I want to use a different certificate by connection profile. Is-it possible on ASA 8.4 ?
My first certificate is for vpn.itcom.fr associated to one connection profile and my second is for vpn.newitcom.fr associated to a second connection profile.
no, this is not possible (unless the 2 certificates are used on 2 different interfaces, but I guess that that is not what you want) - the reason for this is that the ASA needs to send a certificate to the client/browser when the SSL connection initiates, so before it gets the HTTP GET request (which contains the Host header indicating which hostname you are connecting to). So at that time the ASA would not yet know which of the 2 certs to send.
However, there is an alternative that you may find useful: you can create/request a single certificate that contains both hostnames (there can be only one in the Subject/DN, but you can have multiple SAN - Subject Alternate Name).
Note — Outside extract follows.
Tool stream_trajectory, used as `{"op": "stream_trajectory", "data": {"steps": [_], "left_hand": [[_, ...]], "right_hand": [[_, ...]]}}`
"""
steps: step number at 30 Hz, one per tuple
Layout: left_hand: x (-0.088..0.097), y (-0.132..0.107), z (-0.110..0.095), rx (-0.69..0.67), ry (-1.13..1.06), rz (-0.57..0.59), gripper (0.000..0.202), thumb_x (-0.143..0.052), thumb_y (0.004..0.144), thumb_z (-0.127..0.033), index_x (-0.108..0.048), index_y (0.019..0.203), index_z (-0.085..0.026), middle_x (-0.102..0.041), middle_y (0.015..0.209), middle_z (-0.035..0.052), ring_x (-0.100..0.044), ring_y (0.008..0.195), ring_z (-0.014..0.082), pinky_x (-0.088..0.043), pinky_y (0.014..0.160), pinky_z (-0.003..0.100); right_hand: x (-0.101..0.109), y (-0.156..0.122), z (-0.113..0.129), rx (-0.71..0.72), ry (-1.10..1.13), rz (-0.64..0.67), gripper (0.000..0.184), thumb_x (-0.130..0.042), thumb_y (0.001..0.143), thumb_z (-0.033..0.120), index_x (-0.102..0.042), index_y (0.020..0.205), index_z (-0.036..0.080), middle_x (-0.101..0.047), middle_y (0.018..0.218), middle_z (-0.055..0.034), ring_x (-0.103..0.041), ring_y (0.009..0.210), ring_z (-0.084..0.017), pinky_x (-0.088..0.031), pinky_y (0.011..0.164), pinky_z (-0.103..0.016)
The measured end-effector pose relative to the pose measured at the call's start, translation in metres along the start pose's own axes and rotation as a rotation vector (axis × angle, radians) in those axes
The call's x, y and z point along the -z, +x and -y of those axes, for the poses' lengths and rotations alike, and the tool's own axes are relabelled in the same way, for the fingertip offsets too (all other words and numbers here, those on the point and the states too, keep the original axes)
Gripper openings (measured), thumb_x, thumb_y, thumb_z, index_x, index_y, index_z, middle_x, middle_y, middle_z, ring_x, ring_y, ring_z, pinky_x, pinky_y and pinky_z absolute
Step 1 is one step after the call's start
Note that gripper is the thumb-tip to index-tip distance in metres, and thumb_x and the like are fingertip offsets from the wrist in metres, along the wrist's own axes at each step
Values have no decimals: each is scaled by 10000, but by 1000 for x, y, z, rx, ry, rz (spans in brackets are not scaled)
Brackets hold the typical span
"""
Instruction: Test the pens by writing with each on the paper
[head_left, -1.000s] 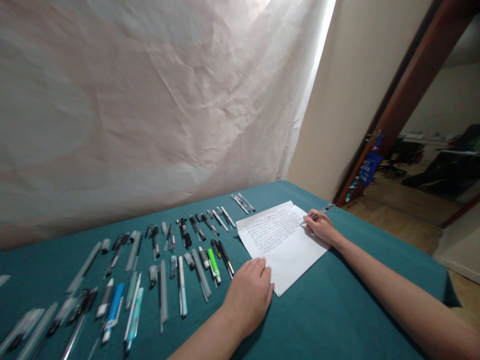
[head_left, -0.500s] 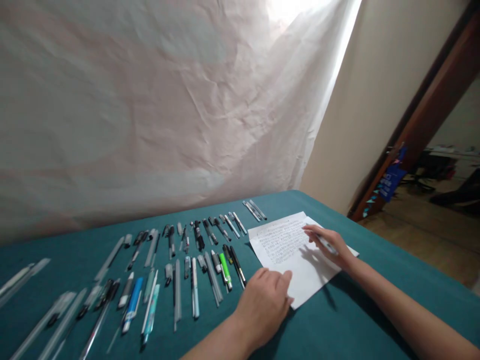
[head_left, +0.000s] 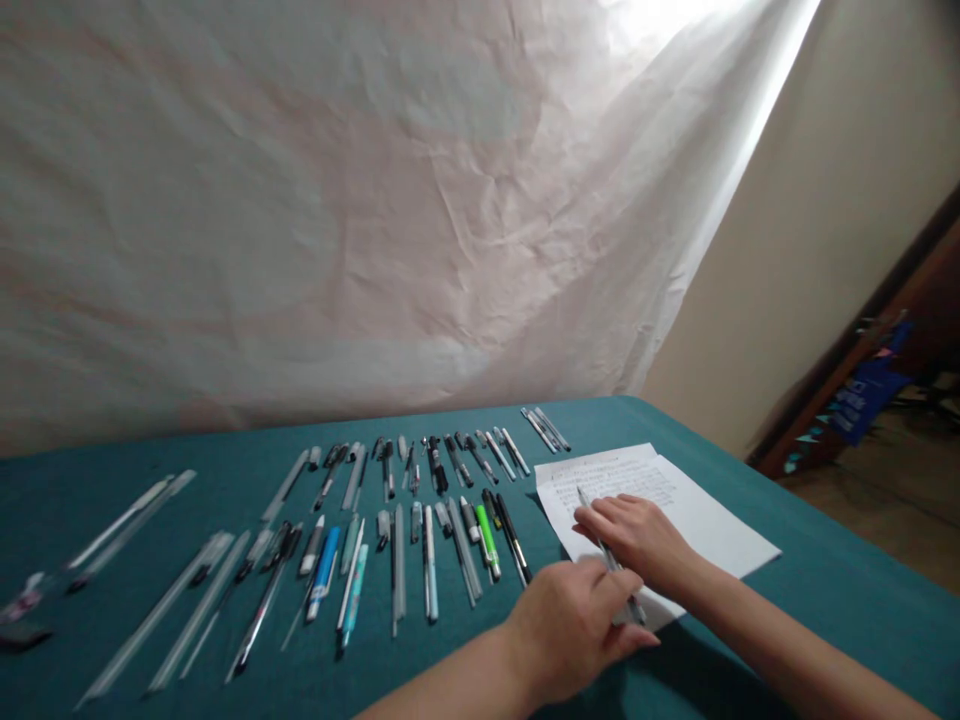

There may be an additional cost associated with this if you are requesting the cert from a 3rd party CA.
To map a hostname to a connection profile (tunnel-group), you can configure a group-url per tunnel-group.
tunnel-group foo webvpn-attributes
(don't know off the top of my head if it should include the trailing slash - try without if it doesn't work).
This part should work regardless of the certificate - you'll just get a certificate warning if the hostname you connect to is not in the ASA cert.